# /// script
# requires-python = ">=3.10"
# dependencies = [
# "marimo",
# "matplotlib",
# "matplotlib-venn"
# ]
# ///
import marimo
__generated_with = "0.11.4"
app = marimo.App(width="medium")
@app.cell
def _():
import marimo as mo
return (mo,)
@app.cell
def _():
import matplotlib.pyplot as plt
from matplotlib_venn import venn2
return plt, venn2
@app.cell(hide_code=True)
def _(mo):
mo.md(
r"""
# Probability of And
_This notebook is a computational companion to the book ["Probability for Computer Scientists"](https://chrispiech.github.io/probabilityForComputerScientists/en/part1/prob_and/), by Stanford professor Chris Piech._
When calculating the probability of both events occurring together, we need to consider whether the events are independent or dependent.
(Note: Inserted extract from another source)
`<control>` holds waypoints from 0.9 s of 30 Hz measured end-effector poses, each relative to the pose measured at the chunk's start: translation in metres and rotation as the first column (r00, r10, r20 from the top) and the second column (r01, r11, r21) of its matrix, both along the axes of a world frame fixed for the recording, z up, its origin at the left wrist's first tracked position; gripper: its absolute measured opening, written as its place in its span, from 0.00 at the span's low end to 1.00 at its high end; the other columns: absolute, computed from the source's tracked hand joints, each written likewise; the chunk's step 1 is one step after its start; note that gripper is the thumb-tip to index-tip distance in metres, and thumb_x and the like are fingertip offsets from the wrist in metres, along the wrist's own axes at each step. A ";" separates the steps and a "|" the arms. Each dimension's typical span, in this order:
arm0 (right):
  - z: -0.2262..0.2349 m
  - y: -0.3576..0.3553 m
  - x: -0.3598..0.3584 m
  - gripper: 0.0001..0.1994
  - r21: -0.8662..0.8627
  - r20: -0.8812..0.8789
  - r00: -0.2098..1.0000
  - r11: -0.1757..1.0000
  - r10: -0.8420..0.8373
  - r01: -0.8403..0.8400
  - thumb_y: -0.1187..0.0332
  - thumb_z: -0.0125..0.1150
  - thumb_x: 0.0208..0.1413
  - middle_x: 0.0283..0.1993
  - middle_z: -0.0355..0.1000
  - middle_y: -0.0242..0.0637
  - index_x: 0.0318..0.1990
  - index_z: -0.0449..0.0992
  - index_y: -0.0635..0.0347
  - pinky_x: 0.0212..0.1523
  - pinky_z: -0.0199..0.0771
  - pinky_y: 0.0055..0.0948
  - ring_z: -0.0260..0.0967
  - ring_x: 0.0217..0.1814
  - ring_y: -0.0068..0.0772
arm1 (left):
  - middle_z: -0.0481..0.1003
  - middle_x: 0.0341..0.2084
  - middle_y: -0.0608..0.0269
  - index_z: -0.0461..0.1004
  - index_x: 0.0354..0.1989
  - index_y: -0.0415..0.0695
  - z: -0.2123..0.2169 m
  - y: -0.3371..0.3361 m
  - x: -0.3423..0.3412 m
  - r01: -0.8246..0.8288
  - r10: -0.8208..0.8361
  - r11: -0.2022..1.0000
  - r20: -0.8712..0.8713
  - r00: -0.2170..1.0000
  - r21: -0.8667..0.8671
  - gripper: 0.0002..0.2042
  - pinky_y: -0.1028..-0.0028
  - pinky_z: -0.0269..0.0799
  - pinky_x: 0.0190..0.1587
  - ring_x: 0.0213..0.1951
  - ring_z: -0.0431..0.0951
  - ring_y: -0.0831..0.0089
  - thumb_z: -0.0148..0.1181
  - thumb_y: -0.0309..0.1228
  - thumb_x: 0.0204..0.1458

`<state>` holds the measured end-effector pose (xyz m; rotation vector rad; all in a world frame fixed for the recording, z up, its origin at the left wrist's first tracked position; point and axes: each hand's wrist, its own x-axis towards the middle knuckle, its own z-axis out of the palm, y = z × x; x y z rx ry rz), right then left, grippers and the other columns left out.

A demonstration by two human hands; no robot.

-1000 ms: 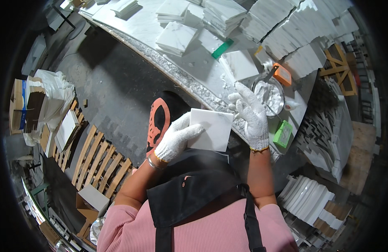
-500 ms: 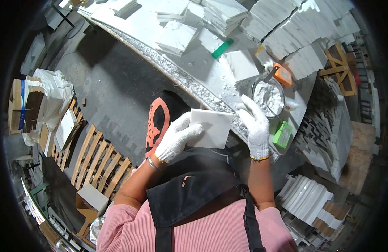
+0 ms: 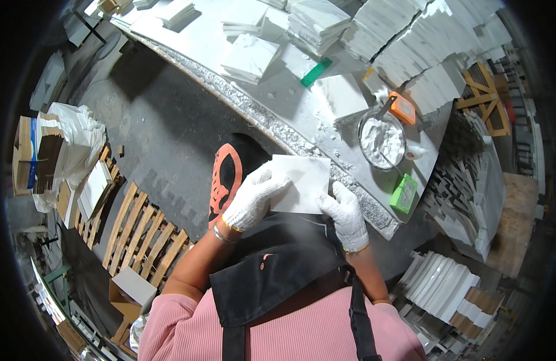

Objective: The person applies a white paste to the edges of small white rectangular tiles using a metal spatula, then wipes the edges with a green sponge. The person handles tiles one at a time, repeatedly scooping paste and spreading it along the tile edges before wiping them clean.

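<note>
A square white tile (image 3: 306,180) is held in front of my chest, just off the near edge of the dusty white workbench (image 3: 290,78). My left hand (image 3: 254,200), in a white knit glove, lies flat over the tile's left part. My right hand (image 3: 345,215), also gloved, grips the tile's lower right corner. Beyond the tile, on the bench, stands a round metal bowl (image 3: 382,139) of white powder or paste with a tool handle in it.
Stacks of white tiles (image 3: 410,48) cover the far bench. An orange tool (image 3: 403,108), a green sponge block (image 3: 403,193) and a green strip (image 3: 316,72) lie near the bowl. A wooden pallet (image 3: 142,234) and cardboard boxes (image 3: 34,156) are on the floor left; more tile stacks (image 3: 446,289) lower right.
My right hand came back from near the bowl down to the tile's lower right corner. The tile has dropped slightly toward my chest, with my left hand still on it.
</note>
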<state>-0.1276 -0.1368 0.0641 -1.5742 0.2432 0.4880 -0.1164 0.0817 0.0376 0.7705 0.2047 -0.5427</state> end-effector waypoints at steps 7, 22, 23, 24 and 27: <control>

Let's explore how to calculate $P(E \cap F)$, i.e. $P(E \text{ and } F)$, in different scenarios.
"""
)
return
@app.cell(hide_code=True)
def _(mo):
mo.md(
r"""
## And with Independent Events
Two events $E$ and $F$ are **independent** if knowing one event occurred doesn't affect the probability of the other.
For independent events:
$P(E \text{ and } F) = P(E) \cdot P(F)$
For example:
- Rolling a 6 on one die and getting heads on a coin flip
- Drawing a heart from a deck, replacing it, and drawing another heart
- Getting a computer error on Monday vs. Tuesday
Here's a Python function to calculate probability for independent events:
"""
)
return
@app.cell
def _():
def calc_independent_prob(p_e, p_f):
return p_e * p_f
# Example 1: Rolling a die and flipping a coin
p_six = 1/6 # P(rolling a 6)
p_heads = 1/2 # P(getting heads)
p_both = calc_independent_prob(p_six, p_heads)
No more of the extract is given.